10. If The World (2008)

After driving off all his original cohorts (and his second wife) in ’93, Rose became a recluse at his mansion in Malibu. Yet, he hung onto the band’s name and announced a forthcoming album called Chinese Democracy. Over the years, the fractious comings and goings of musicians he hired to play on it, including Queen’s Brian May, and the spiralling studio costs, estimated at over $13 million, became the stuff of legend.

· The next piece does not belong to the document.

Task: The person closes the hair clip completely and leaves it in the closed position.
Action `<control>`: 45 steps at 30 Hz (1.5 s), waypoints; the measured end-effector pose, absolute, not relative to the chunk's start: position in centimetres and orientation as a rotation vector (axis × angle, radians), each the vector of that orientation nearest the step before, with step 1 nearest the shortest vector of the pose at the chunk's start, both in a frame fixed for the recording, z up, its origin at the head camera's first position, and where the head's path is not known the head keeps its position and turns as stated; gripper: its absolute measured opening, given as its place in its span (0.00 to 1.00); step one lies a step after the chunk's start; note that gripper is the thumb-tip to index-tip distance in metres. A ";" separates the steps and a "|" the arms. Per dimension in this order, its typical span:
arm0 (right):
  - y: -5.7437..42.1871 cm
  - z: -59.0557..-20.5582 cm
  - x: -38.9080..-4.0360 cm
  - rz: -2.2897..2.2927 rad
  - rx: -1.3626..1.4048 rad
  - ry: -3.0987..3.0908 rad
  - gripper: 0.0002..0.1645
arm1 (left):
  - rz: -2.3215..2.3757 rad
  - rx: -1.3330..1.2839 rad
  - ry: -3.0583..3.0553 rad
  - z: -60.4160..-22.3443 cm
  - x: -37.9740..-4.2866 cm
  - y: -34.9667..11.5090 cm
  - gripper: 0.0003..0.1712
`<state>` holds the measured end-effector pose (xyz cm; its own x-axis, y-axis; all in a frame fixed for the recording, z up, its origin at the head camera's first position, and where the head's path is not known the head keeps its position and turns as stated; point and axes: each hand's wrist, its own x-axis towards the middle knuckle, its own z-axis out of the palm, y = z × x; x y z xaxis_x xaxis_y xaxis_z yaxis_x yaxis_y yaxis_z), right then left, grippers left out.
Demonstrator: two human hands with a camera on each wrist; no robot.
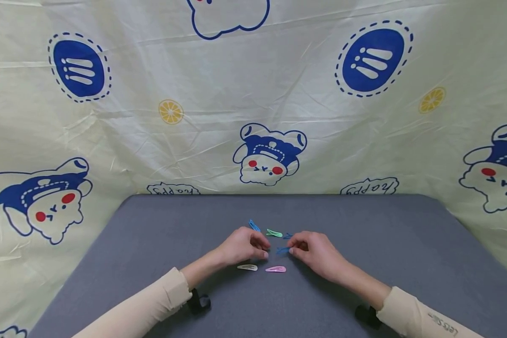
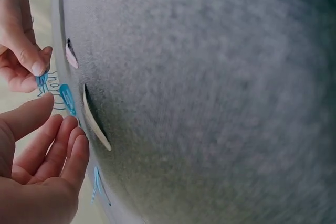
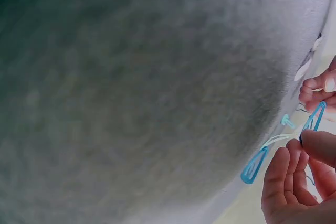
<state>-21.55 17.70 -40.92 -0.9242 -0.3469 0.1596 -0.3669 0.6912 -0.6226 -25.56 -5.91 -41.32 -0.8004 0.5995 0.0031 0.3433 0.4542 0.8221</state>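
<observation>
A blue snap hair clip (image 1: 282,250) was pinched by one end between the thumb and fingers of the right hand (image 1: 318,253), its other end pointing toward the left hand (image 1: 241,246), whose fingers were loosely bent. Five more clips lay on the desk (image 1: 253,305). Beyond the hands, a slanted blue clip (image 1: 254,226), a green clip (image 1: 273,233) with its two prongs spread and a second blue clip (image 1: 287,236), partly hidden by the right hand, formed a loose row. On the near side, a cream clip (image 1: 247,267) and a pink clip (image 1: 275,269) lay side by side, apart, the pink one narrowing leftward.
</observation>
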 end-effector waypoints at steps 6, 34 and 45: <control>17.3 -40.5 -20.9 1.099 0.557 -2.833 0.08 | 1.295 0.794 2.458 -40.9 -25.3 -6.5 0.12; 15.8 -38.7 -17.4 1.210 0.400 -2.689 0.10 | 1.508 0.768 2.451 -38.8 -22.2 -8.5 0.13; 15.4 -37.6 -15.6 1.246 0.416 -2.601 0.09 | 1.439 0.820 2.546 -37.6 -20.1 -9.0 0.12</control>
<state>-15.59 15.42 -37.64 -0.9339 -0.1551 0.3222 -0.3483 0.5985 -0.7215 -20.14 -8.98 -37.63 -0.8492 0.5005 0.1683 0.4023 0.4067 0.8202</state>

When it eventually landed 15 years later, not all of it was terrible: this slice of Prince-y funk-pop hinted at an intriguing modernist ambition, and was catchy to boot. 


9. New Rose (1993)

If there was one thing for which Gun N’Roses could be relied upon, it was a rousing cover version. “Use Your Illusion” had been padded out with some corkers, including Bob Dylan’s “Knocking on Heaven’s Door”. However, as drug problems and internal beefs set in, a full covers album became the original line-up’s final bequest. There was, at least, one life-changing inclusion: the band ripped through this vintage punk classic by the Damned, as they’d heard that its author, guitarist Brian James, was on death’s door through heroin addiction. The resultant royalties enabled him to go through rehab.


8. You Could Be Mine (1991)

This lead single from the Use Your Illusion blanket-bombing was originally conceived around the time of Appetite for Destruction, which perhaps explains its superior quality. The swingeing lyrics were apparently directed at a departing girlfriend of their rhythm guitarist, Izzy Stradlin. The song was a massive hit, partly thanks to its adoption as a theme tune for the movie Terminator 2: Judgment Day, and an ensuing video, where Arnold Schwarzenegger turned up at a GN’R gig, in full Terminator regalia.